## Directions
In the records below, find the line containing "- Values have" and the line containing "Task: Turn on". Give again exactly those lines and every line between them, omitting the pictures.

## Supplied material
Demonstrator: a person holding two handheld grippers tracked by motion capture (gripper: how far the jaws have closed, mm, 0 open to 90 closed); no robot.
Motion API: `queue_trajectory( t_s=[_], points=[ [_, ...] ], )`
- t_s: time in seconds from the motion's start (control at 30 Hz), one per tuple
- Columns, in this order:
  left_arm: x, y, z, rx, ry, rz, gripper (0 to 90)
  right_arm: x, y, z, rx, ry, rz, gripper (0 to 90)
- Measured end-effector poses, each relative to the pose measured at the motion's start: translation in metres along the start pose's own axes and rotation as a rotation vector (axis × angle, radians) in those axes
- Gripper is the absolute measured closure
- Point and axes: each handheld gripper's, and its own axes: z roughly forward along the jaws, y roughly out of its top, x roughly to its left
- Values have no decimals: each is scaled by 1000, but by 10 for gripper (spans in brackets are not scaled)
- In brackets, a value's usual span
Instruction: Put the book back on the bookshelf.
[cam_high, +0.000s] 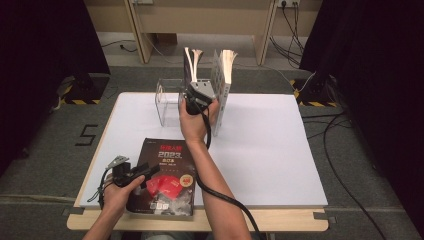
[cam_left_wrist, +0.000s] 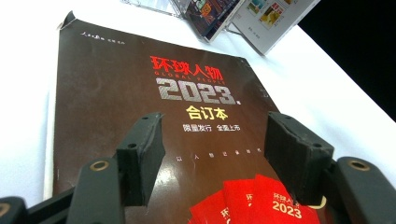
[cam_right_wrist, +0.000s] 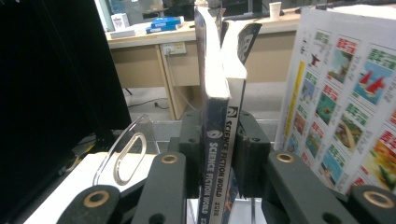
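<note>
A: Where is each tool, and what are the jaws doing?

B: The right gripper (cam_right_wrist: 218, 154) is pressed onto two Science Fiction World magazines (cam_right_wrist: 219, 107), held upright by their spines at the far side of the white table (cam_high: 260, 155). From above, the right gripper (cam_high: 196, 95) stands just beside the clear acrylic stand (cam_high: 167, 100). The left gripper (cam_left_wrist: 212, 158) has its jaws spread with nothing between the pads, hovering over the dark Global People 2023 bound volume (cam_left_wrist: 140, 88).

A: And that volume, where does it lie?

B: Flat, near the front edge of the table at the person's left. From above, its near edge reaches the table's front edge, and the left gripper (cam_high: 145, 172) sits over its left side.

A: What crowds the held pair?

B: The acrylic stand on their left, and on their right a magazine with a grid of small cover pictures (cam_right_wrist: 345, 107), standing upright just beside them. Whether they touch it I cannot tell.

A: Open room?

B: The right half of the table is bare out to its right and front edges.

A: Counts?

B: Two grippers, two pinched magazines, one picture-grid magazine, one bound volume, one clear stand.
</note>
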Motion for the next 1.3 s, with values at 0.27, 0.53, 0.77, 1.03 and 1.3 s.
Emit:
queue_trajectory(
  t_s=[0.27,0.53,0.77,1.03,1.3],
  points=[
    [0,0,0,2,-2,5,368,14,0,2,-6,4,-65,755],
    [-1,0,1,1,-3,3,367,31,-4,5,-24,23,-122,734],
    [0,0,1,2,-3,5,367,37,-4,7,-15,42,-147,712],
    [-1,-1,1,2,-5,1,367,36,-5,9,-12,89,-165,681],
    [-1,0,0,0,-4,2,367,28,-8,7,-17,177,-113,620]
  ],
)
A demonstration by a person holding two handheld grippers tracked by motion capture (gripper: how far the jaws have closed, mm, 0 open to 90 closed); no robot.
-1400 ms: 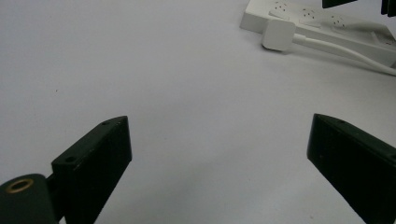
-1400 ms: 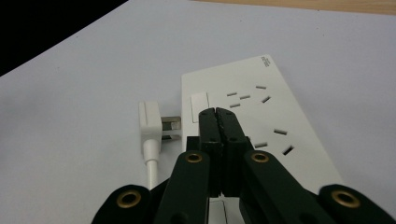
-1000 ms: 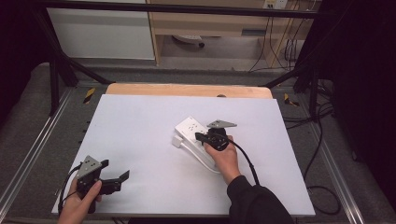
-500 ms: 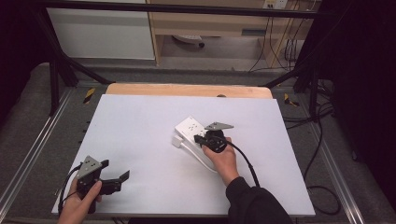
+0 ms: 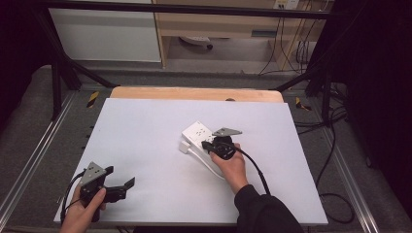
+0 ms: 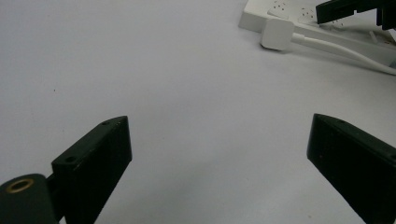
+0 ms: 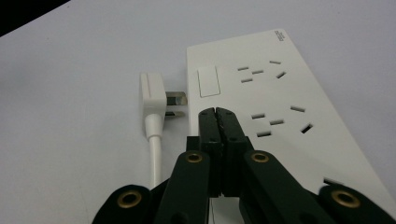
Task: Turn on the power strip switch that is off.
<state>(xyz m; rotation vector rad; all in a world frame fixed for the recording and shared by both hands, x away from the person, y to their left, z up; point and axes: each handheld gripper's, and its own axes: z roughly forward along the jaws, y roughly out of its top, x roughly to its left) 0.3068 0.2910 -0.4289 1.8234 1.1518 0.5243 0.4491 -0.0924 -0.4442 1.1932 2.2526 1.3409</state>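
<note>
A white power strip [image 5: 198, 133] [image 7: 275, 116] [image 6: 275, 11] lies near the middle of the white table, with several sockets and a switch on top. Its white plug [image 5: 184, 147] [image 7: 155, 96] [image 6: 277, 33] lies loose beside the strip's edge, prongs pointing at the strip, and its cable [image 7: 154, 156] runs back toward my right hand. My right gripper [image 5: 210, 144] [image 7: 218, 115] is shut with nothing between its jaws; the tips hover over the strip's near edge, just right of the plug. My left gripper [image 5: 119, 183] [image 6: 219, 154] rests open at the table's front left, far from the strip.
The white table top [image 5: 145, 126] has a wooden strip [image 5: 194, 93] along its far edge. Metal rails [image 5: 34, 160] run along both sides. Black cables [image 5: 335, 160] hang off the right side.
My right gripper has crept slightly left and forward over the power strip. The left gripper has stayed put.
</note>
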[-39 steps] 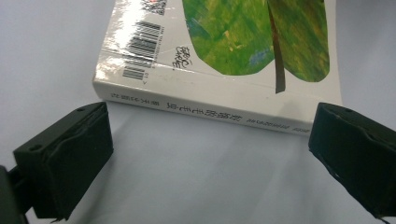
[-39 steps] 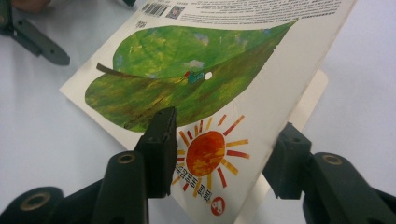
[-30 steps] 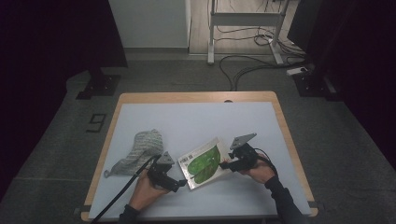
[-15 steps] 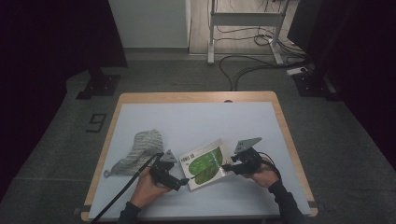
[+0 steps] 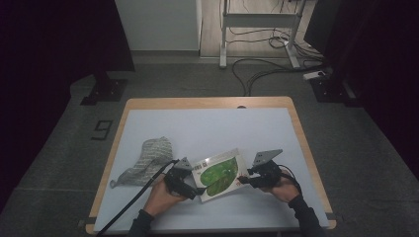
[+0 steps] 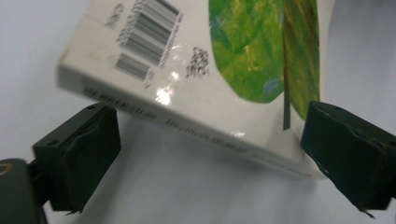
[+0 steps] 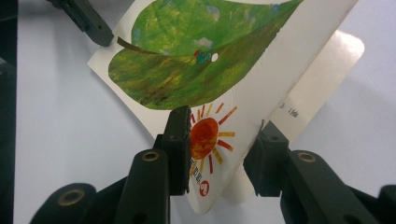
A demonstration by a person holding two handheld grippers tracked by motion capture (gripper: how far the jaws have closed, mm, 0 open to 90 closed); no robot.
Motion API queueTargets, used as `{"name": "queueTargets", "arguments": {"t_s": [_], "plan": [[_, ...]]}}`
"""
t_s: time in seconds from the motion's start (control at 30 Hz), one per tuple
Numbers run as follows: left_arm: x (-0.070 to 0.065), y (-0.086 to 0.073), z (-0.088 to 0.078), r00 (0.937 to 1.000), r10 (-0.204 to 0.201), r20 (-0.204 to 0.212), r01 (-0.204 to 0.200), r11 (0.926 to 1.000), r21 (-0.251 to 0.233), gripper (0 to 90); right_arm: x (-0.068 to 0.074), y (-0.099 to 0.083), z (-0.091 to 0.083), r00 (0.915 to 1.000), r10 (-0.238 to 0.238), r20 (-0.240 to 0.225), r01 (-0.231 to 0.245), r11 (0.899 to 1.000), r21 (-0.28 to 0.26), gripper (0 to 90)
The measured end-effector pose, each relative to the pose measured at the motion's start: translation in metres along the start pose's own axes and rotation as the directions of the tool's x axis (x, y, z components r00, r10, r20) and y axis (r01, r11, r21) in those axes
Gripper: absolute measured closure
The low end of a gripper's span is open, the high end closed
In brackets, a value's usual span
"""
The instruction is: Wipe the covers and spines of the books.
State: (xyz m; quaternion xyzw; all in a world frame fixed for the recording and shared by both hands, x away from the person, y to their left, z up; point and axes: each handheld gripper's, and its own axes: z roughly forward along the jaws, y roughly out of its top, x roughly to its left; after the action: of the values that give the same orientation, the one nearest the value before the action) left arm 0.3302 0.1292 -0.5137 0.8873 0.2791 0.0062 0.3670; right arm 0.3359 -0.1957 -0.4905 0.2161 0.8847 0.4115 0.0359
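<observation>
I see a thin white picture book with a big green leaf painted on its glossy cover point(image 5: 220, 174) near the lower middle of the high view, lying askew on the table. A barcode sits at its left end, and a red-orange sun is printed at its right end. That right corner of the cover is lifted off the pages beneath.

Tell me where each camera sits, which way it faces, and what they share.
High view: above the person's side, looking forward and down on the table; both forearms, left tongs, right tongs.
Left gripper view: on the left tongs, facing the book's spine; two wide-apart jaws.
Right gripper view: on the right tongs, facing the cover they pinch.
Shared: the green-leaf book.
</observation>
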Motion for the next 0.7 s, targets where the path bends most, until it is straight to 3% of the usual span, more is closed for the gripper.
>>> {"name": "queueTargets", "arguments": {"t_s": [0.17, 0.23, 0.33, 0.6, 0.7], "plan": [[-0.004, 0.004, -0.002, 0.9998, 0.019, -0.008, -0.019, 0.9998, -0.001, 10.8, -0.005, -0.003, -0.001, 0.9988, 0.042, -0.026, -0.043, 0.999, -0.009, 58.4], [-0.004, 0.005, -0.004, 0.9996, 0.025, -0.015, -0.025, 0.9997, -0.004, 13.1, -0.007, -0.003, 0.001, 0.9988, 0.049, 0.001, -0.049, 0.999, 0.020, 52.7], [-0.006, 0.006, -0.005, 0.9987, 0.041, -0.029, -0.042, 0.9991, -0.007, 14.8, -0.009, -0.004, 0.003, 0.9976, 0.036, 0.059, -0.039, 0.997, 0.061, 51.2], [-0.007, 0.007, -0.007, 0.9981, 0.049, -0.038, -0.049, 0.9988, -0.003, 16.8, -0.023, -0.001, 0.005, 0.9833, 0.141, 0.116, -0.142, 0.990, 0.004, 31.2], [-0.007, 0.009, -0.009, 0.9981, 0.048, -0.039, -0.048, 0.9988, -0.007, 19.3, -0.033, 0.002, 0.009, 0.9755, 0.200, 0.091, -0.200, 0.980, -0.013, 25.5]]}}
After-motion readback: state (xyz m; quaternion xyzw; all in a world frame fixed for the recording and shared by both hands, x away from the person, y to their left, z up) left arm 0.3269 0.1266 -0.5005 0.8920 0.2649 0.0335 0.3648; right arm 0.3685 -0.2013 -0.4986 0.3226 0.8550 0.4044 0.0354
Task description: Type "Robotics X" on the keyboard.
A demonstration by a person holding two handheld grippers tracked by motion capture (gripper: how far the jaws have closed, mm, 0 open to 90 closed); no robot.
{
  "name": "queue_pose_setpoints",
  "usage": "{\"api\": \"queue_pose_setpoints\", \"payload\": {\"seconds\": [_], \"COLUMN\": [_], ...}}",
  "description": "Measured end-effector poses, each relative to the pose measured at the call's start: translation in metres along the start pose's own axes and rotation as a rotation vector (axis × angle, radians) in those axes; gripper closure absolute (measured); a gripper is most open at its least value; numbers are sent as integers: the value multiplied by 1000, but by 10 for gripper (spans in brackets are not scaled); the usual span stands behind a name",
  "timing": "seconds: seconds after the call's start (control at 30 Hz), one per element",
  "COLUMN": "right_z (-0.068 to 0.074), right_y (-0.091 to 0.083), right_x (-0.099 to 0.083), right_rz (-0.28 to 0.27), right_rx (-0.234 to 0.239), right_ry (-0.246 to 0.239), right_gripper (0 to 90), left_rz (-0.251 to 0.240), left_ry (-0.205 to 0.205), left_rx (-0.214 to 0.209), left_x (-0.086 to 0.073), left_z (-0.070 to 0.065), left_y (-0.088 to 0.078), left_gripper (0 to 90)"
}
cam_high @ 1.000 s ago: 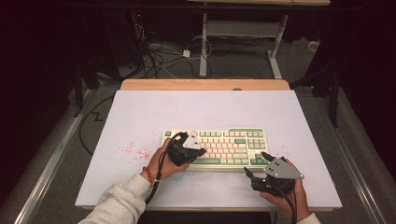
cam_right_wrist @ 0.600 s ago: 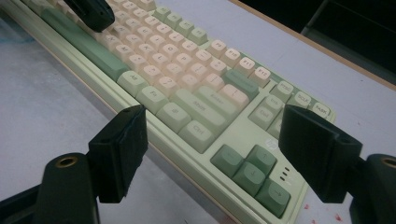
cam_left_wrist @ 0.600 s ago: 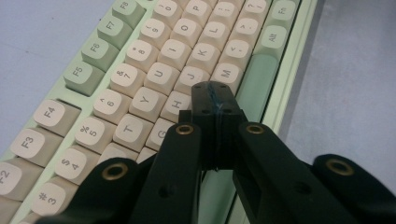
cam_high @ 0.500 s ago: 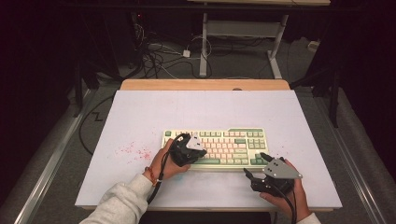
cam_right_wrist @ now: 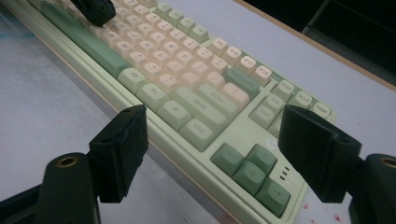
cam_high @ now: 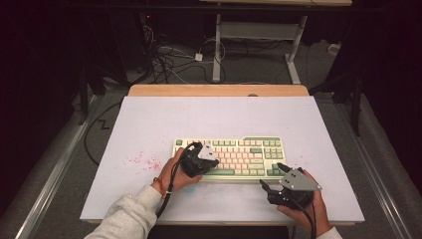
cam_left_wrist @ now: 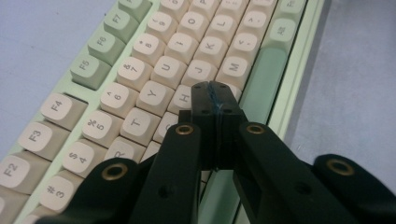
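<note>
A pale green keyboard (cam_high: pixel 249 149) with cream and green keys lies on the white table, right of centre. My left gripper (cam_high: pixel 206 164) hangs over its left half, jaws shut with nothing between them. In the left gripper view its tips (cam_left_wrist: pixel 215 100) sit just above the H key on the keyboard (cam_left_wrist: pixel 140 60). My right gripper (cam_high: pixel 271 175) is off the keyboard's near right corner, close to the table's front edge, and stands wide open and empty. In the right gripper view (cam_right_wrist: pixel 212 144) the arrow keys of the keyboard (cam_right_wrist: pixel 187 70) lie beyond its jaws, with the left gripper (cam_right_wrist: pixel 95 9) at the top.
Red specks (cam_high: pixel 142 160) stain the white table surface left of the keyboard. A wooden strip (cam_high: pixel 219 90) runs along the table's far edge. Behind it are floor cables (cam_high: pixel 169 59) and a metal table frame (cam_high: pixel 217 45).
Almost nothing: both hands hold their places, and the right gripper has eased very slightly toward the near edge.
</note>
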State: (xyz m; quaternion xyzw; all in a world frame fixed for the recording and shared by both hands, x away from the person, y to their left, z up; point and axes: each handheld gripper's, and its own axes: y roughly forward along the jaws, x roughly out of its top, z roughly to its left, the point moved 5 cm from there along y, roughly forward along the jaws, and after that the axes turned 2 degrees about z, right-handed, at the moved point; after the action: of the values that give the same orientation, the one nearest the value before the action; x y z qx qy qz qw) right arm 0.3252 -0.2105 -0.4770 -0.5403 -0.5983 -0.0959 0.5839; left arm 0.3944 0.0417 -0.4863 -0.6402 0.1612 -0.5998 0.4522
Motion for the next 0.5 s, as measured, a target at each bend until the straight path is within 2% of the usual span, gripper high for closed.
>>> {"api": "queue_pose_setpoints", "payload": {"seconds": [0.1,0.2,0.37,0.5], "right_z": [-1,-1,-2,-2], "right_y": [0,0,-1,-1], "right_x": [0,0,0,0], "right_rz": [-2,-4,-3,-5], "right_rx": [1,1,0,1], "right_ry": [-3,-2,2,1], "right_gripper": [248,249,251,251], "left_rz": [-15,-12,-63,-94], "left_ry": [13,40,32,5], "left_rx": [17,63,82,117], "left_x": [1,0,-1,-4], "left_z": [1,3,7,11], "left_y": [-7,-14,-28,-39], "left_gripper": [855,831,791,689]}}
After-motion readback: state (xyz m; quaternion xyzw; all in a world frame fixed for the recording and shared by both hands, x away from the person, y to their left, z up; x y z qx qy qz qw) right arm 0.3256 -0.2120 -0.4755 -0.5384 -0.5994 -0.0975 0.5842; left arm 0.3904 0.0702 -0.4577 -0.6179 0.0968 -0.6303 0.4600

## Solution below
- Values have no decimals: each is scaled by 1000, but by 10 for gripper (spans in brackets are not scaled)
- In brackets, a value's usual span
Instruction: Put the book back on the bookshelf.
[cam_high, +0.000s] 
[cam_left_wrist, +0.000s] 
[cam_right_wrist, +0.000s] 
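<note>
A: Where is each tool, and what are the jaws doing?

B: The right gripper (cam_right_wrist: 218, 154) is pressed onto two Science Fiction World magazines (cam_right_wrist: 219, 107), held upright by their spines at the far side of the white table (cam_high: 260, 155). From above, the right gripper (cam_high: 196, 95) stands just beside the clear acrylic stand (cam_high: 167, 100). The left gripper (cam_left_wrist: 212, 158) has its jaws spread with nothing between the pads, hovering over the dark Global People 2023 bound volume (cam_left_wrist: 140, 88).

A: And that volume, where does it lie?

B: Flat, near the front edge of the table at the person's left. From above, its near edge reaches the table's front edge, and the left gripper (cam_high: 145, 172) sits over its left side.

A: What crowds the held pair?

B: The acrylic stand on their left, and on their right a magazine with a grid of small cover pictures (cam_right_wrist: 345, 107), standing upright just beside them. Whether they touch it I cannot tell.

A: Open room?

B: The right half of the table is bare out to its right and front edges.

A: Counts?

B: Two grippers, two pinched magazines, one picture-grid magazine, one bound volume, one clear stand.
</note>
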Motion for the next 1.3 s, with values at 0.27, 0.53, 0.77, 1.03 and 1.3 s.
Emit:
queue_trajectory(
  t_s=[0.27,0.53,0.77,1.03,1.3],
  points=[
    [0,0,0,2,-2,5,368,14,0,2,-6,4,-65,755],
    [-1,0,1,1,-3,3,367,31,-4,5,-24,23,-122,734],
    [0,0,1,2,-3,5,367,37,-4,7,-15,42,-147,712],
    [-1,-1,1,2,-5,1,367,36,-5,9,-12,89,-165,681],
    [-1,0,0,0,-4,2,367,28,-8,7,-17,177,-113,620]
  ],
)
A demonstration by a person holding two handheld grippers tracked by motion capture (gripper: how far the jaws have closed, mm, 0 open to 90 closed); no robot.
-1400 ms: 
-1400 ms: 
-1000 ms: 
-500 ms: 
+0 ms: 
+0 ms: 
+0 ms: 
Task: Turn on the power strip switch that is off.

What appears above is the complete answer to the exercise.